Task item: Every line with "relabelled" in it should be copied from the data.

[Records contained in a dataset]
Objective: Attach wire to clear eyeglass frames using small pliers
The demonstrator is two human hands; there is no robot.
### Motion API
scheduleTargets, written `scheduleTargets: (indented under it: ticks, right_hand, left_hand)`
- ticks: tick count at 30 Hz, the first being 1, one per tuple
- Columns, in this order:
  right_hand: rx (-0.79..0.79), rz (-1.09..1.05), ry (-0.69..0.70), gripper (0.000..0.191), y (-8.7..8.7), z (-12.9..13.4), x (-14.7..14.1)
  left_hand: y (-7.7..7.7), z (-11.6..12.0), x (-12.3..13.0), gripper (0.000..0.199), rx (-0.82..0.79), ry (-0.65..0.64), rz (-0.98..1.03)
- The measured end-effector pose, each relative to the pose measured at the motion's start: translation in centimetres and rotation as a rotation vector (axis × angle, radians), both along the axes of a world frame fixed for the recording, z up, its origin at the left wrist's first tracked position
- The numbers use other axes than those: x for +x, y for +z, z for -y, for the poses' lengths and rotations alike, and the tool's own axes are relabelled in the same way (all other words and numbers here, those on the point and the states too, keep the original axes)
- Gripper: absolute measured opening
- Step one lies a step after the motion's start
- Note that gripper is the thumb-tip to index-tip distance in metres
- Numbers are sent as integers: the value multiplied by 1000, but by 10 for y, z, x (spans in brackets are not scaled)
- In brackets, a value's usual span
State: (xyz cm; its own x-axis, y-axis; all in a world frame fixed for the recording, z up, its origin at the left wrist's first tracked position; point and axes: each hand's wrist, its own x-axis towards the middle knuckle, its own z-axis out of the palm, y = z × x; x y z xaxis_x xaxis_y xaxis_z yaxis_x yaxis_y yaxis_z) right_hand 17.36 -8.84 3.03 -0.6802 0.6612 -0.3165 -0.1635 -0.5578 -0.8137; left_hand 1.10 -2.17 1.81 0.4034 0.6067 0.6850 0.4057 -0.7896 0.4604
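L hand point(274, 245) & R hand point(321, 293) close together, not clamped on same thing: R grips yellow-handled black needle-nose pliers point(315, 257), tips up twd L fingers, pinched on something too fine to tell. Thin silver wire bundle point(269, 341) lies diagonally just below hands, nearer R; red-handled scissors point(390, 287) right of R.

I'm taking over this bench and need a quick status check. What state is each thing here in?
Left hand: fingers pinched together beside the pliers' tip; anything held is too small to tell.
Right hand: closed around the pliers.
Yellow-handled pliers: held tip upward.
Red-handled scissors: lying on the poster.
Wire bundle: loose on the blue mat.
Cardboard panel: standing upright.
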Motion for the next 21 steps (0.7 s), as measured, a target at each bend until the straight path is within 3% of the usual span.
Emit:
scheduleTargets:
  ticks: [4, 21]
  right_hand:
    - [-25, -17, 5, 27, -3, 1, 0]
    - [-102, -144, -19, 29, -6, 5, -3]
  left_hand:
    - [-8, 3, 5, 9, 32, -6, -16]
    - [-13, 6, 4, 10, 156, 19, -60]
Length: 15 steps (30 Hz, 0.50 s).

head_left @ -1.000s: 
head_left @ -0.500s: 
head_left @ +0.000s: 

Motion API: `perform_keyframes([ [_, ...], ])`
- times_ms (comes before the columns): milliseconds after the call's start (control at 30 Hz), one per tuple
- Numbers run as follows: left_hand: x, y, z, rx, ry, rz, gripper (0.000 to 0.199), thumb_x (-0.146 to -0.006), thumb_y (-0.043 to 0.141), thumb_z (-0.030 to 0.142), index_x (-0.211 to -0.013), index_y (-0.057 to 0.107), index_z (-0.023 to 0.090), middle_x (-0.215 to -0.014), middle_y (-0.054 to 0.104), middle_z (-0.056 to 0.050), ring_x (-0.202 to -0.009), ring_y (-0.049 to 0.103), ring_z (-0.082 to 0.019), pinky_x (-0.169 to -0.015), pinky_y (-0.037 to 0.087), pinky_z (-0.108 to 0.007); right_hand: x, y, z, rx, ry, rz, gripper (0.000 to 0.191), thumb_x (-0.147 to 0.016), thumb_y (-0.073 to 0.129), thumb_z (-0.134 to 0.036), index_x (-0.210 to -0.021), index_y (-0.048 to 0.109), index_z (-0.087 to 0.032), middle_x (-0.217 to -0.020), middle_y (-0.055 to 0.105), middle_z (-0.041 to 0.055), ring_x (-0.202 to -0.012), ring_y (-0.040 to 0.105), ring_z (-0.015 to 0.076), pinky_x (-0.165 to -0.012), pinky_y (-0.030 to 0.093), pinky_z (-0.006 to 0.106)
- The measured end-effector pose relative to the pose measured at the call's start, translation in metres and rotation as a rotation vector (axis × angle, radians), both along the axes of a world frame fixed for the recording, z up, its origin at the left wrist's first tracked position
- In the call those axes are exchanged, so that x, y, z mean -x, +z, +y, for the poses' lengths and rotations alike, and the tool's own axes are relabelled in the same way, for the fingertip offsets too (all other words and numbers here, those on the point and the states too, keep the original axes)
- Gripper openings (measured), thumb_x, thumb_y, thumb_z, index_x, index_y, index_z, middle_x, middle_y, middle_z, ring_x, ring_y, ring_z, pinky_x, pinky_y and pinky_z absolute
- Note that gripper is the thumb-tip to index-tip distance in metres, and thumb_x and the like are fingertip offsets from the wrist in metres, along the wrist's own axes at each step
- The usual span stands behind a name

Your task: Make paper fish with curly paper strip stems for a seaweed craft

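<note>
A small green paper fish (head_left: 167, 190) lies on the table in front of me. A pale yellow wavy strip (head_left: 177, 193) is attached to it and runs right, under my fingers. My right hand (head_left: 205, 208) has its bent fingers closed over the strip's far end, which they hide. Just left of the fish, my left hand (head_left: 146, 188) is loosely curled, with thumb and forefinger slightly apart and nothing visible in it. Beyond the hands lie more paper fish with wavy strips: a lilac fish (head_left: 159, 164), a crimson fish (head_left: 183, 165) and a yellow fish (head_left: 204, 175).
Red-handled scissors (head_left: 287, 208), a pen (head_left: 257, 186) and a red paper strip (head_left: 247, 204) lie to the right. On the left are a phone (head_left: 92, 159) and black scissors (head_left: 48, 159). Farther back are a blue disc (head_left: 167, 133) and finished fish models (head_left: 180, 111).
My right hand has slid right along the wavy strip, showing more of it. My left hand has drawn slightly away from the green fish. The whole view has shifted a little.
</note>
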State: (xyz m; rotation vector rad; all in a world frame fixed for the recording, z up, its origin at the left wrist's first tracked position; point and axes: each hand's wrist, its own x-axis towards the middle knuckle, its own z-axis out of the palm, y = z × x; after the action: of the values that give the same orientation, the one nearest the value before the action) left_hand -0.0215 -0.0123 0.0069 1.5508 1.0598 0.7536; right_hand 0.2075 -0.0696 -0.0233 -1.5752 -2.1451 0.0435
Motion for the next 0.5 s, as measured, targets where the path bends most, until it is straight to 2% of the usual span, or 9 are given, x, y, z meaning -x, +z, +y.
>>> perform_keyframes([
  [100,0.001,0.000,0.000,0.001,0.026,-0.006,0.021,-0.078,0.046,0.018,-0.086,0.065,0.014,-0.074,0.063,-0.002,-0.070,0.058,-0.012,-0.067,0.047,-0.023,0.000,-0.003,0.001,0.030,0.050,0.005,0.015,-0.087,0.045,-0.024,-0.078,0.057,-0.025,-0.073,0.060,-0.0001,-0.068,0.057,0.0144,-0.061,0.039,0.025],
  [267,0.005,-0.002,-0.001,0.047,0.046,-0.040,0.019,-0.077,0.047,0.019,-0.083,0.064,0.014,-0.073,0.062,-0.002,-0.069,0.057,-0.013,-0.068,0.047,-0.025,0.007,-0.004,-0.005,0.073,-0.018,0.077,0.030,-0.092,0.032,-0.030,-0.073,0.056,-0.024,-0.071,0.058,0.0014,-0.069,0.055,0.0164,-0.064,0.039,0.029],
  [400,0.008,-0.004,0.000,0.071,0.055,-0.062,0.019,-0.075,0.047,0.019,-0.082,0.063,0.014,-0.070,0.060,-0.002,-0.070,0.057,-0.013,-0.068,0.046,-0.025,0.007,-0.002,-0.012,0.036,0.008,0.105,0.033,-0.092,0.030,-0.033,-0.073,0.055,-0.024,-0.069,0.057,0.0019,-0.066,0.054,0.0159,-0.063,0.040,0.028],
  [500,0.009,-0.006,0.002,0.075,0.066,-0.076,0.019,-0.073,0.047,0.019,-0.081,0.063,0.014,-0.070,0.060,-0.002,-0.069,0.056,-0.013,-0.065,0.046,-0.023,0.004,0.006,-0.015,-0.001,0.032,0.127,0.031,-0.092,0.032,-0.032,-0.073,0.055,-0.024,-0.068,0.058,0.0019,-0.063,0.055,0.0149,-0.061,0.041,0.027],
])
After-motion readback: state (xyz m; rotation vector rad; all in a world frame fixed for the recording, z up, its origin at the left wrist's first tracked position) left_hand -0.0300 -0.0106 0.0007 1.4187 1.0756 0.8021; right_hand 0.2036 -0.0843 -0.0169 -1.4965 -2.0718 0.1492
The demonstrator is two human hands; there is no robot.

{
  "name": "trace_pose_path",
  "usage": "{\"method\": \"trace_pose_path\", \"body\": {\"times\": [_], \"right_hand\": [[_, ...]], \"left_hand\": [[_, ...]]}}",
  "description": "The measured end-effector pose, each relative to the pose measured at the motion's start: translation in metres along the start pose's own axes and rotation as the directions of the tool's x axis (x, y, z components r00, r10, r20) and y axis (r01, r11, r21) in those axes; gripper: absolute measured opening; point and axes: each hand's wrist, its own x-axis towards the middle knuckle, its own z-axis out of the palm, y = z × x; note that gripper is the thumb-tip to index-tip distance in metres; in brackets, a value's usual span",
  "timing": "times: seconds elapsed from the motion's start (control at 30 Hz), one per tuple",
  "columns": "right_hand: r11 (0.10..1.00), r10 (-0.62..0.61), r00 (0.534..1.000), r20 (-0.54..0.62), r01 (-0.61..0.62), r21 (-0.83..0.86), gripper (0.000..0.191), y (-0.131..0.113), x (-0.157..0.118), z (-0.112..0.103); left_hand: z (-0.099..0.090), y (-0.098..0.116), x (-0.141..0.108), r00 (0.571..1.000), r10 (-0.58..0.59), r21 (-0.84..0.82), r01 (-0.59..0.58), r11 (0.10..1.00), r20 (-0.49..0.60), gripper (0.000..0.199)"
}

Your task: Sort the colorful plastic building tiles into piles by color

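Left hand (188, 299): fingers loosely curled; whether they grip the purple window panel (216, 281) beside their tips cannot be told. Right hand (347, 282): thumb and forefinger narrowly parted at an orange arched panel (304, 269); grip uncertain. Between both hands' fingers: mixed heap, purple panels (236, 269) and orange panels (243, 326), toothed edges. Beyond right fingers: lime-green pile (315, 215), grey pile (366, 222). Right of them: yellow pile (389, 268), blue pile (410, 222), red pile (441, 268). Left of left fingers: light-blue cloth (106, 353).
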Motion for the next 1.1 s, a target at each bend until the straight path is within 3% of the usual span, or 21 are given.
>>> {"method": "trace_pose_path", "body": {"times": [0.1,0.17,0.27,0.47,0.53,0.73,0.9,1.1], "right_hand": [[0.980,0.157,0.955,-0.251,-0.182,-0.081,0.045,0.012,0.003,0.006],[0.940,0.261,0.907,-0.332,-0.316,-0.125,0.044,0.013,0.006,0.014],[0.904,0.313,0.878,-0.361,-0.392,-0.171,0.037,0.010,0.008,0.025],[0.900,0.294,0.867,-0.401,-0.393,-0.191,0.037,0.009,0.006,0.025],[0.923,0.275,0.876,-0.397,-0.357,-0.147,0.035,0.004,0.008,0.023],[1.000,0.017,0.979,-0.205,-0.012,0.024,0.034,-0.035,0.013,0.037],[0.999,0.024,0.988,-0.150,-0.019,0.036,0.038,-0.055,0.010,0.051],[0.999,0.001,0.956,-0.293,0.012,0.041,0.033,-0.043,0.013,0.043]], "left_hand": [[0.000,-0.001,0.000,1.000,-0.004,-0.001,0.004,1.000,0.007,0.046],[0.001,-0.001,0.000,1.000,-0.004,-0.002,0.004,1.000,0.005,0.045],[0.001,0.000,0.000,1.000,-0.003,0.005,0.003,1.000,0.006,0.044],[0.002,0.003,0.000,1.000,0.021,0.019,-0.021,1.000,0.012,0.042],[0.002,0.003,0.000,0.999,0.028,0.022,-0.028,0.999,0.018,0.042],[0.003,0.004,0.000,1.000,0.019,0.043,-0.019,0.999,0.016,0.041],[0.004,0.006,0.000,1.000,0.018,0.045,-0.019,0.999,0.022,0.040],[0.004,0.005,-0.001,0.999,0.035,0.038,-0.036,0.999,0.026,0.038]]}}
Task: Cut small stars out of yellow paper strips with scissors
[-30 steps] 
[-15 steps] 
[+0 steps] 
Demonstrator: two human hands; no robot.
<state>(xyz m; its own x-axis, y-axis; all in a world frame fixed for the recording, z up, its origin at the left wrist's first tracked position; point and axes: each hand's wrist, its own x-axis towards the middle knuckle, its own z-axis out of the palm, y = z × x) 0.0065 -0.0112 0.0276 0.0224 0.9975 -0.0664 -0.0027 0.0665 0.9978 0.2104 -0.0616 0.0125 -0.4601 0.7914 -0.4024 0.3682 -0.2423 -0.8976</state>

Answer space:
- The numbers use other axes than those: x for +x, y for +z, z for -y, for the poses' lengths and rotations alike, and the tool's own axes are relabelled in the same way (all other words and numbers here, those on the point and the states too, keep the original axes)
- In the call those axes are exchanged, so that x, y, z mean -x, +z, +y, for the poses' lengths and rotations alike, and the tool's own axes are relabelled in the same way, for the fingertip offsets too (all other words and numbers here, those on the point and the states too, keep the original axes)

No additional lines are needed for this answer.